PROBLEM DETAILS:
Nothing may differ between your reply and the listing that follows.

GIVEN DATA:
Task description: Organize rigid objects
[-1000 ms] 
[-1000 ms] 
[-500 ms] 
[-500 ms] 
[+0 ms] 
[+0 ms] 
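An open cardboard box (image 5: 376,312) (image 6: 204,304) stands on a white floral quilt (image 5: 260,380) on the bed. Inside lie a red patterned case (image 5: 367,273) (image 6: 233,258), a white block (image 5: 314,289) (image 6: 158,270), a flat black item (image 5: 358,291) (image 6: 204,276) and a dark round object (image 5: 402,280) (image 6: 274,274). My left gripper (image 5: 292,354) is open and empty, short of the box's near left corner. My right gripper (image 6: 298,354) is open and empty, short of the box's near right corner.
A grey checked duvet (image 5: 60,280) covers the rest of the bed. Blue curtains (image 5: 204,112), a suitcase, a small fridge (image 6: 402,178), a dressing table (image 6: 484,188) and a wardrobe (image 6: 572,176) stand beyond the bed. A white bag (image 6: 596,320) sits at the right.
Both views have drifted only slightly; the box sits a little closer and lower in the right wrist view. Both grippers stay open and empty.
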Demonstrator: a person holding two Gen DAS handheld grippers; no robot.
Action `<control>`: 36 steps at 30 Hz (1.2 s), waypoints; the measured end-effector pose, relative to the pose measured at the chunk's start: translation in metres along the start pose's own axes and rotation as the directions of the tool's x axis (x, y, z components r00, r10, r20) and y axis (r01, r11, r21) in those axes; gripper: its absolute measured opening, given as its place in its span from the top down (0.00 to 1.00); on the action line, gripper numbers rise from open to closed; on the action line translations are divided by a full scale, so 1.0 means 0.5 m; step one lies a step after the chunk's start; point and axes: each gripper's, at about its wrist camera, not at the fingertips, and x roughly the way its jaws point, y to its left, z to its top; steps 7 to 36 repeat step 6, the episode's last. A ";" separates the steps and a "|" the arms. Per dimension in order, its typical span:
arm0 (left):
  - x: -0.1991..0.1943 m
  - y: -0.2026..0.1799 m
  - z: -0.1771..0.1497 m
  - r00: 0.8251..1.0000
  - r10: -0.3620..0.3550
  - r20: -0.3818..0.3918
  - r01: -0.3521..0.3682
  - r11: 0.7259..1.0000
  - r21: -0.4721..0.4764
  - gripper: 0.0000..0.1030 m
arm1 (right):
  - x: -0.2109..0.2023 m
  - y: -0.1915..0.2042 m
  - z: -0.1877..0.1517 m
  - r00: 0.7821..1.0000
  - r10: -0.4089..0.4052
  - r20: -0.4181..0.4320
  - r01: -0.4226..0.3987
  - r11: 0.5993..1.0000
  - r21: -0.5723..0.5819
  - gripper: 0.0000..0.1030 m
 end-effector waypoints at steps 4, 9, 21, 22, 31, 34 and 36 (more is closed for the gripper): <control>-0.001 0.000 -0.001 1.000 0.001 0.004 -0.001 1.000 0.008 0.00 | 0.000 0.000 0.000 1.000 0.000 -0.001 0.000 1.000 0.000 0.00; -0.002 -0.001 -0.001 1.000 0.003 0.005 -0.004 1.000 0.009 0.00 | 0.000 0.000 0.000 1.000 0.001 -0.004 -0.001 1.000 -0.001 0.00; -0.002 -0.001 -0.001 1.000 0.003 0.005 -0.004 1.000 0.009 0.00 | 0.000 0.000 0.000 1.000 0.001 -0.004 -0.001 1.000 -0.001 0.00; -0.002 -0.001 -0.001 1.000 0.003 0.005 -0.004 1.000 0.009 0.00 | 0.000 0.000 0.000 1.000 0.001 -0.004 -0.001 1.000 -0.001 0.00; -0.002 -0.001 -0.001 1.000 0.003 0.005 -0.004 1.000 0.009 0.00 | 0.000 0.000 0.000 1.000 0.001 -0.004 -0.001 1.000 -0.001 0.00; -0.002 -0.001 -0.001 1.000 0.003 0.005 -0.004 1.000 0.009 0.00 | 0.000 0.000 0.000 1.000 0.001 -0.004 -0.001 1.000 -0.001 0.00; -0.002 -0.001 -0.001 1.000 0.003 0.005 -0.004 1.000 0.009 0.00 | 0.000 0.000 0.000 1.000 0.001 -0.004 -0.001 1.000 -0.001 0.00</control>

YOUR SOLUTION:
Task description: Organize rigid objects
[-1000 ms] 
[-1000 ms] 
[-500 ms] 
[-500 ms] 
[+0 ms] 
[+0 ms] 
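An open cardboard box (image 5: 376,312) (image 6: 204,304) stands on a white floral quilt (image 5: 260,380) on the bed. Inside lie a red patterned case (image 5: 367,273) (image 6: 233,258), a white block (image 5: 314,289) (image 6: 158,270), a flat black item (image 5: 358,291) (image 6: 204,276) and a dark round object (image 5: 402,280) (image 6: 274,274). My left gripper (image 5: 292,354) is open and empty, short of the box's near left corner. My right gripper (image 6: 298,354) is open and empty, short of the box's near right corner.
A grey checked duvet (image 5: 60,280) covers the rest of the bed. Blue curtains (image 5: 204,112), a suitcase, a small fridge (image 6: 402,178), a dressing table (image 6: 484,188) and a wardrobe (image 6: 572,176) stand beyond the bed. A white bag (image 6: 596,320) sits at the right.
Both views have drifted only slightly; the box sits a little closer and lower in the right wrist view. Both grippers stay open and empty.
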Demonstrator: a person holding two Gen DAS handheld grippers; no robot.
Action `<control>`: 36 steps at 30 Hz (1.2 s), waypoints; the measured end-effector pose, relative to the pose measured at the chunk's start: translation in metres along the start pose's own axes and rotation as the directions of the tool's x axis (x, y, z components r00, r10, r20) and y axis (r01, r11, r21) in those axes; gripper: its absolute measured opening, given as its place in its span from the top down (0.00 to 1.00); on the action line, gripper numbers rise from open to closed; on the action line translations are divided by a full scale, so 1.0 means 0.5 m; step one lies a step after the chunk's start; point and axes: each gripper's, at about its wrist camera, not at the fingertips, and x roughly the way its jaws point, y to its left, z to its top; steps 7 to 36 repeat step 6, the episode's last. A ";" separates the steps and a "|" the arms. Per dimension in order, its typical span:
arm0 (left):
  - x: -0.1991..0.1943 m
  - y: -0.2026..0.1799 m
  - z: -0.1771..0.1497 m
  - r00: 0.8251..1.0000
  - r10: -0.3620..0.3550
  - r20: -0.3818..0.3918
  - r01: -0.3521..0.3682
  - r11: 0.7259..1.0000
  - r21: -0.4721..0.4764
  - gripper: 0.0000..0.1030 m
arm1 (right):
  - x: -0.2109..0.2023 m
  - y: -0.1915..0.2042 m
  - z: -0.1877..0.1517 m
  - r00: 0.7821..1.0000
  - r10: -0.4089..0.4052
  - r20: -0.4181..0.4320
  - r01: -0.4226..0.3987
  - r11: 0.5993..1.0000
  - r21: -0.5723..0.5819
  - gripper: 0.0000..0.1030 m
 end-effector waypoints at steps 4, 9, 21, 22, 31, 34 and 36 (more is closed for the gripper): <control>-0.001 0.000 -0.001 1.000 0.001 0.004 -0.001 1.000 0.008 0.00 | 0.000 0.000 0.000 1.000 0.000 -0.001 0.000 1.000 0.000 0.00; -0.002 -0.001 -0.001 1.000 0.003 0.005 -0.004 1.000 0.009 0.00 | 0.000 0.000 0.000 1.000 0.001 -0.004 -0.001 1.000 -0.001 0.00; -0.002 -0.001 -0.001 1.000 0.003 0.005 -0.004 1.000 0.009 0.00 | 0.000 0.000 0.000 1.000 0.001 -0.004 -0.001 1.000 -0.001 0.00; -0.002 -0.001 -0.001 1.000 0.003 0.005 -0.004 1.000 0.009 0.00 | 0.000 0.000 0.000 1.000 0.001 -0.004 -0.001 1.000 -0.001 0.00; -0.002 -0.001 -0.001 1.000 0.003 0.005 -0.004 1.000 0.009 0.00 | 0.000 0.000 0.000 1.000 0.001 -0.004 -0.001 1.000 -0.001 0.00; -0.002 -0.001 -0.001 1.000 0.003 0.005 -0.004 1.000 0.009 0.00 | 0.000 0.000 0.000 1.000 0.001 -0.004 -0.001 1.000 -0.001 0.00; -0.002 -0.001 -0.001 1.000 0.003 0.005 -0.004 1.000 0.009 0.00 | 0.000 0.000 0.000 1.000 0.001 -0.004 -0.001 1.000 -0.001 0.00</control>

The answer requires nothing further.